_Work item_
Your answer should hold only the lines from the one with "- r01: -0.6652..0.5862" through the end of the listing below, each retyped exactly.

_Source material_
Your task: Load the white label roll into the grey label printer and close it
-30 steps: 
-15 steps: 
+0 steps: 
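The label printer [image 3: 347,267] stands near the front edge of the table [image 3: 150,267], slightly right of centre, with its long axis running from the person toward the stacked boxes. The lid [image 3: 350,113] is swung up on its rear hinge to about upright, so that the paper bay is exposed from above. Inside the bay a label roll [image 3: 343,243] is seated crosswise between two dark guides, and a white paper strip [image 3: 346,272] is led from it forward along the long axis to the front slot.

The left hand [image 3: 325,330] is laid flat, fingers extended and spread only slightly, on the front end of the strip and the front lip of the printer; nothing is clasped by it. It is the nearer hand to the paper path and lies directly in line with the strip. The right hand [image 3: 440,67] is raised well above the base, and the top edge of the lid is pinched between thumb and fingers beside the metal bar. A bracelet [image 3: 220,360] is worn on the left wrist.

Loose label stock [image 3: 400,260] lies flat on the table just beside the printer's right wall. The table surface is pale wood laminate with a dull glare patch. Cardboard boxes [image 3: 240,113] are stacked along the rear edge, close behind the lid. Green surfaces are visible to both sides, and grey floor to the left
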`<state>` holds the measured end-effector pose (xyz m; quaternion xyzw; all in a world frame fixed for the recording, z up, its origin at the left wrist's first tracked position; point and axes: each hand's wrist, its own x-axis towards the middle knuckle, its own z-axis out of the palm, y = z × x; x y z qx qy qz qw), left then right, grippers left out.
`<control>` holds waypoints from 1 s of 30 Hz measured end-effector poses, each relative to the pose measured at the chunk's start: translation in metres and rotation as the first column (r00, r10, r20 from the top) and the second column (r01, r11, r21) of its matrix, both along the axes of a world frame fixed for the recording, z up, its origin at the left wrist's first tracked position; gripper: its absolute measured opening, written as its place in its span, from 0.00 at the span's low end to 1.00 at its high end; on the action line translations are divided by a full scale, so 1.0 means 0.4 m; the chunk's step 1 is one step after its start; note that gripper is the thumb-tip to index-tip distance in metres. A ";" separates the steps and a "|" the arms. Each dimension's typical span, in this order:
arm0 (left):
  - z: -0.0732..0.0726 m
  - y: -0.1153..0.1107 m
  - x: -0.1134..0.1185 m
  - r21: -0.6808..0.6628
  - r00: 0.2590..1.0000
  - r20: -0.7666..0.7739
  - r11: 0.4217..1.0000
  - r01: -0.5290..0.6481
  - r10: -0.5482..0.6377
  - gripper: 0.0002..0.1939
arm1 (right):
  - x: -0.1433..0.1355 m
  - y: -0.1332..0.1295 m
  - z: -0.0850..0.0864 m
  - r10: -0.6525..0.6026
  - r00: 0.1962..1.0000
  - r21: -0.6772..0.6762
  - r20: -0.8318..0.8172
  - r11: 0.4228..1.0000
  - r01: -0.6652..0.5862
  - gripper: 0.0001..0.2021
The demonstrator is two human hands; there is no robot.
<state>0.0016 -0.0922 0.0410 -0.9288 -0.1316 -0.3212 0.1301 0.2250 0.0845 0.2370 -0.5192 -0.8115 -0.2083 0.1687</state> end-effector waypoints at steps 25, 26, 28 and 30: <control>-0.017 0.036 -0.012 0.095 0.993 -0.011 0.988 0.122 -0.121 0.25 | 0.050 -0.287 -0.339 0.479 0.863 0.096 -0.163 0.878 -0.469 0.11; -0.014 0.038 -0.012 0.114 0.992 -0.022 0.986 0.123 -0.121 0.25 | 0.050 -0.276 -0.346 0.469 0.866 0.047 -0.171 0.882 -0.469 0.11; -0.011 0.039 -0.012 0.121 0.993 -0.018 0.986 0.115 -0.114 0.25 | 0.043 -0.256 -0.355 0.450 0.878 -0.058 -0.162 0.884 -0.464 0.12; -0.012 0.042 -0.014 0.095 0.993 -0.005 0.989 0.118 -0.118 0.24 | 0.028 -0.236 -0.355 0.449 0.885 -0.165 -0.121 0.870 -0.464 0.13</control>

_Solution for this exercise_
  - r01: -0.6652..0.5862
  - gripper: 0.0001..0.2021
The demonstrator is two human hands; there is no robot.
<state>0.0016 -0.0922 0.0410 -0.9288 -0.1316 -0.3212 0.1301 0.2250 0.0845 0.2370 -0.5192 -0.8115 -0.2083 0.1687</state> end-effector waypoints at steps 25, 26, 28 and 30: <control>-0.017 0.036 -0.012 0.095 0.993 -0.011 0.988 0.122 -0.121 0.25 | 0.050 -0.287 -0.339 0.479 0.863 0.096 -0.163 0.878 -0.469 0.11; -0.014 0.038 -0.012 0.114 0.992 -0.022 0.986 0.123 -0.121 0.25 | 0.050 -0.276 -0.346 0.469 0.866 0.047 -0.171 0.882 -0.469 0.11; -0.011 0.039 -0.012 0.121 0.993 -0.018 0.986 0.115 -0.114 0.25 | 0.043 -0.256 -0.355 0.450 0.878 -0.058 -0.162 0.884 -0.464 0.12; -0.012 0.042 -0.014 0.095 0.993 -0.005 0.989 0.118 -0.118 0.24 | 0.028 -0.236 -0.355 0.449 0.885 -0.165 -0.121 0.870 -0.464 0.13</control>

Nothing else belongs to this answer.